First Time Home Buyers Fuel Market
Monday September 1, 2014
A recent report put out by the National Association of Realtors showed that first-time home buyers accounted for 50% of all home sales in the first quarter of 2009. Interestingly, half of all home sales in that same period were also distressed, meaning they were foreclosures or short sales. But in any case, the first-time home buyer is emerging as a big factor in what most hope is the recovery of the housing market.
If you are one of those first-time home buyers, then you probably already know about the two most widely advertised and compelling reasons to purchase a condo or home right now. he first is the $8,000 Homebuyer Tax Credit that became available this year as part of President Obama's stimulus plan. And if you claimed the previous $7,500 tax credit on a home purchase and qualify for the new credit, you can file an amended tax form and get the $500 difference.
Basically, to qualify for the tax credit you must be a first-time buyer. This means that you haven't purchased a home in the past three years. If you are married, this applies to your spouse as well. The credit is either 10% of the purchase price of the home or $8,000 maximum. You must have made the purchase no earlier than January 1, 2009 and no later than December 1, 2009. You also must actually live in the home for the next three years, and if you decide to sell before that time frame is up, then the tax credit must be paid back, otherwise you don't have to repay it.
The income limits for the $8,000 tax credit are $75,000 for a single person and for couples it is $150,000. The credit is decreased as your salary increases, and single buyers earning more than $95,000 or couples who have a combined income of over $170,000 fall out of the scale and don't qualify for the credit.

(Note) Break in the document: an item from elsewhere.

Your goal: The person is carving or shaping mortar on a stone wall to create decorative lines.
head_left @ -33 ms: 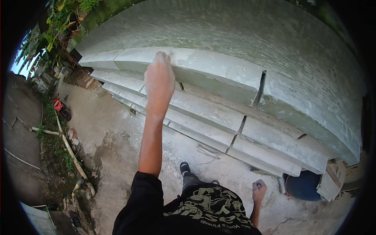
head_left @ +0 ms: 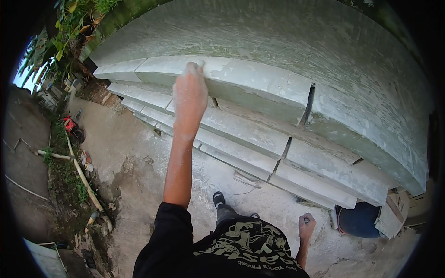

The second driving factor spurring many first-time home buyers into action is the FHA loan. Many buyers who don't have stellar credit or can't afford a big down payment can realize their dream of owning a home if they qualify for an FHA loan. More real estate developers are applying for FHA approval for their projects in an effort to boost sales, and for some it seems to be working. Also, to be an approved FHA building, the majority of the units must be owner-occupied, which means that the building won’t have a problem with empty investor units. This may be very appealing to buyers who want to have actual neighbors and not empty condos around them.
With an FHA backed loan, a first-time buyer can qualify for only a 3.5% down payment. This is significantly lower than what most lenders require, which can be as much as 20% of the purchase price. The interesting thing about the 3.5% down payment is that you don't have to have it in savings. It can come from a friend, relative, charity or state organization as long as it is deemed a gift and you have documentation stating that no repayment is expected.
The maximum FHA loan amount varies from state to state and county to county, but in Cook county Illinois it is $410,000 for a single-family home. This can be a condo, town home or frame house.
The condo or unit you purchase must be your primary residence, meaning you have to live there and aren't buying with the intention of selling. You also must have two different forms of credit history, and FHA is more accepting of different types of credit sources than most banks are. There is also an income to debt ratio that must be met. For example, FHA takes your monthly income and divides it by you estimated new monthly loan payment and from that, your debt to income ratio can't be more than 29%. This is to insure that you'll be able to make your monthly payments.
FHA loans are generally 15 or 30 year fixed-rate loans. Rates on FHA insured loans right now are being offered anywhere from as low as 3.75% to 5.75% with an average in the 4% to 5% range.
With these two financial aids behind them, this may be one of the best times for first-time buyers to make a purchase. Remember though that the tax credit is only good for purchases made before December 1st, so it’s time to get moving in more ways than one.